MEDITACIÓN Primeras luces del sábado. El que era luz del mundo baja al reino de las tinieblas. El cuerpo de Jesús se hunde en la tierra, y con él se hunde toda esperanza. Pero su descenso al lugar de los muertos no es para la muerte, sino para la vida. Es para reducir a la impotencia al que detentaba el poder sobre la muerte, el diablo (cf. Hb 2,14), para destruir al último adversario del hombre, la muerte misma (cf. 1 Co 15,26), para hacer resplandecer la vida y la inmortalidad (cf. 2 Tm 1,10), para anunciar la buena nueva a los espíritus prisioneros (cf. 1 Pe 3,19).

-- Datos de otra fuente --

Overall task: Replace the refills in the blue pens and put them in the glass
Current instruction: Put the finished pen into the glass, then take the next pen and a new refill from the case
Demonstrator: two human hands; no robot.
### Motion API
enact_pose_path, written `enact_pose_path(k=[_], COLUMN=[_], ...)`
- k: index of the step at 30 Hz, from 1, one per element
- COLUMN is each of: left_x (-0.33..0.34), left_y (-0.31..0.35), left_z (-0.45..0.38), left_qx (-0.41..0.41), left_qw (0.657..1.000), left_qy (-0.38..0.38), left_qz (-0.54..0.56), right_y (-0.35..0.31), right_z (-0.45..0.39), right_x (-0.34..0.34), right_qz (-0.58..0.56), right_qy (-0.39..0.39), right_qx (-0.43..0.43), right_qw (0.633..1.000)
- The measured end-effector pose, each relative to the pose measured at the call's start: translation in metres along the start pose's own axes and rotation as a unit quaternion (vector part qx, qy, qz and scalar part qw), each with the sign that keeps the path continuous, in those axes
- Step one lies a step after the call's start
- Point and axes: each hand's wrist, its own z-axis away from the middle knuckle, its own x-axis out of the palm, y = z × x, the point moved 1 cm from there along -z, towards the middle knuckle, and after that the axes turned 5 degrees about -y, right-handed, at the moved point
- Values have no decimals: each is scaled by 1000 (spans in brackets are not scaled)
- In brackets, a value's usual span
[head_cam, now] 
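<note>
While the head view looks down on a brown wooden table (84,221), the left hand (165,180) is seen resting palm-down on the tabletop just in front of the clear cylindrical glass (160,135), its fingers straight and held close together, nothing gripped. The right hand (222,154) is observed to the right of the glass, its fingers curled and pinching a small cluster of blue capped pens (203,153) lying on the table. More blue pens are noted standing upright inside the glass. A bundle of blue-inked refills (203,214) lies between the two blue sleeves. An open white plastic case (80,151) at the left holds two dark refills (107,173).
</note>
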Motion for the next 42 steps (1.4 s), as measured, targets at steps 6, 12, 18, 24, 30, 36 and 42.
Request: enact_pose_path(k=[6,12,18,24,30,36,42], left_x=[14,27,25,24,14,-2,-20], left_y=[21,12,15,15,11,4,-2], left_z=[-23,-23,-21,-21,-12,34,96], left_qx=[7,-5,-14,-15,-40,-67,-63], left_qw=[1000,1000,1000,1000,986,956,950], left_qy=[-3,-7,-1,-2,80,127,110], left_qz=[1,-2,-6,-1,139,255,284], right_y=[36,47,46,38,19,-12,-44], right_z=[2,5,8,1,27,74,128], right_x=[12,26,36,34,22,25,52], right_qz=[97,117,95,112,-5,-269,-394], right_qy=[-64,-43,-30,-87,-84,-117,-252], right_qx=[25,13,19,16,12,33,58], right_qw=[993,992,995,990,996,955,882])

Jesús se humilla hasta alcanzar a la primera pareja humana, Adán y Eva, aplastados bajo el peso de su culpa. Jesús les tiende la mano, y su rostro se ilumina con la gloria de la resurrección. El primer Adán y el Último se parecen y se reconocen; el primero halla la propia imagen en aquel que un día debía venir a liberarlo junto con todos los demás hijos (cf. Gn 1,26). Ese día ha llegado finalmente. Ahora en Jesús, cada muerte puede, desde aquel momento, desembocar en la vida.

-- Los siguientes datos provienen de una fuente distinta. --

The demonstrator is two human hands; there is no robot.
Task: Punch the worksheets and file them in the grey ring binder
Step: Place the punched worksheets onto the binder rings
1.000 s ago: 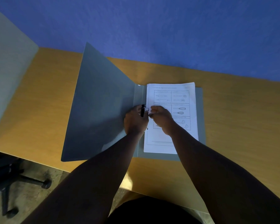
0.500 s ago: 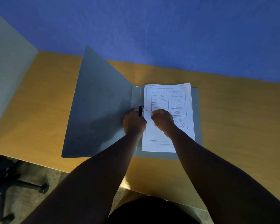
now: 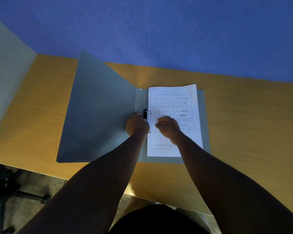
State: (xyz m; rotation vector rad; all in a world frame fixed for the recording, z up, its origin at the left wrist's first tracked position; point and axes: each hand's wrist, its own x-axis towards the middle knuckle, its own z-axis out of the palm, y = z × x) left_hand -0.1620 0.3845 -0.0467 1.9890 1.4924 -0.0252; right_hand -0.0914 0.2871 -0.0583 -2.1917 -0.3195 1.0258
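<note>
The grey ring binder [image 3: 98,115] lies open on the wooden desk [image 3: 243,132], its front cover tilted up on the left. A stack of white worksheets [image 3: 184,102] printed with kitchen utensils lies on the binder's right half, its left edge at the rings. My left hand [image 3: 137,125] grips the lower part of the black ring mechanism [image 3: 145,113] at the spine and hides it. My right hand [image 3: 168,127] rests on the top worksheet just right of the rings, fingers curled with nothing in them.
A grey partition [image 3: 7,68] stands at the desk's left end. A blue wall [image 3: 159,31] runs behind the desk. Below the front edge on the left is a dark office chair base [image 3: 24,196] on the floor.
My right hand has left the ring and slid a little right and down onto the sheet. My left hand stays at the mechanism. The view has shifted slightly.
</note>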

ORACIÓN Jesús, Señor rico en misericordia, te has hecho hombre para ser nuestro hermano y con tu muerte vencer la muerte. Has descendido a los infiernos para liberar a la humanidad, para hacernos revivir contigo, resucitados, llamados a sentarnos en los cielos junto a ti (cf. Ef 2,4-6). Buen pastor que nos conduces a aguas tranquilas, tómanos de la mano cuando atravesemos las sombras de la muerte (cf. Sal 23,2-4), a fin de que permanezcamos contigo, para contemplar eternamente tu gloria (cf. Jn 17,24). Jesús, envuelto en una sábana y colocado en la tumba, esperas que, rodada la piedra, se rompa el silencio de la muerte con el júbilo del aleluya perenne. R/. A ti la alabanza y la gloria por los siglos. Todos: Padre nuestro...

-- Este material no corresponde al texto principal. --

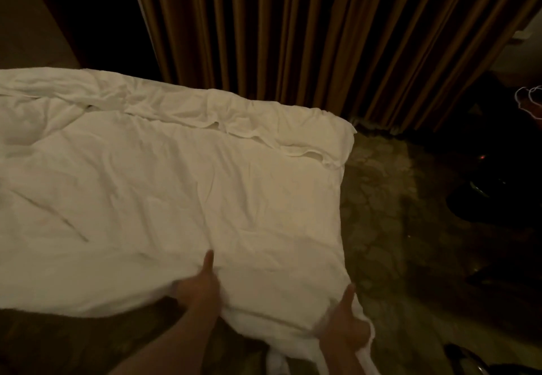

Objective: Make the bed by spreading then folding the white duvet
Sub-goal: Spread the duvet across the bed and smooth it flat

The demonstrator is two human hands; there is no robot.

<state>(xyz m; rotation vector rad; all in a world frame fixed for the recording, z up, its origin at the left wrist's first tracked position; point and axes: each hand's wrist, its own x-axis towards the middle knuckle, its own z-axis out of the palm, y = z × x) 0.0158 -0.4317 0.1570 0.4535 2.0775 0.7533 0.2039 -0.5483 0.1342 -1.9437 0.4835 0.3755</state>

JUAN PABLO II Palabras al final del Vía Crucis
1. Venit hora! ¡Ha llegado la hora! La hora del Hijo del hombre. Como todos los años, recorremos ante el Coliseo romano el vía crucis de Cristo y participamos en la «hora» en la que se realizó la obra de la Redención. Venit hora crucis! «La hora de pasar de este mundo al Padre» (Jn 13,1). La hora del sufrimiento desgarrador del Hijo de Dios, un sufrimiento que, veinte siglos después, sigue conmoviéndonos íntimamente e interpelándonos. El Hijo de Dios llegó a esta hora (cf. Jn 12,27) precisamente para dar la vida por sus hermanos. Es la «hora» de la entrega, la «hora» de la revelación del amor infinito. 2. Venit hora gloriae! «Ha llegado la hora de que sea glorificado el Hijo del hombre» (Jn 12,23). Esta es la «hora» en la que a nosotros, hombres y mujeres de todos los tiempos, se nos ha donado el amor más fuerte que la muerte. Nos encontramos bajo la cruz en la que está clavado el Hijo de Dios, para que, con el poder que el Padre le ha dado sobre todo ser humano, dé la vida eterna a todos los que le han sido confiados (cf. Jn 17,2). Por eso, en esta «hora» debemos dar gloria a Dios Padre, «que no perdonó a su propio Hijo, antes bien lo entregó por todos nosotros» (Rm 8,32). Ha llegado el momento de glorificar al Hijo, que «se rebajó hasta someterse incluso a la muerte, y una muerte de cruz» (Flp 2,8). No podemos por menos de dar gloria al Espíritu de Aquel que resucitó a Cristo de entre los muertos y ahora habita en nosotros para dar la vida también a nuestros cuerpos mortales (cf. Rm 8,11). 3. Que esta «hora» del Hijo del hombre, que vivimos el Viernes santo, permanezca en nuestra mente y en nuestro corazón como la hora del amor y de la gloria. Que el misterio del vía crucis del Hijo de Dios sea para todos fuente inagotable de esperanza. Que nos consuele y fortalezca también cuando llegue nuestra hora. Venit hora redemptionis. Glorificemus Redemptorem!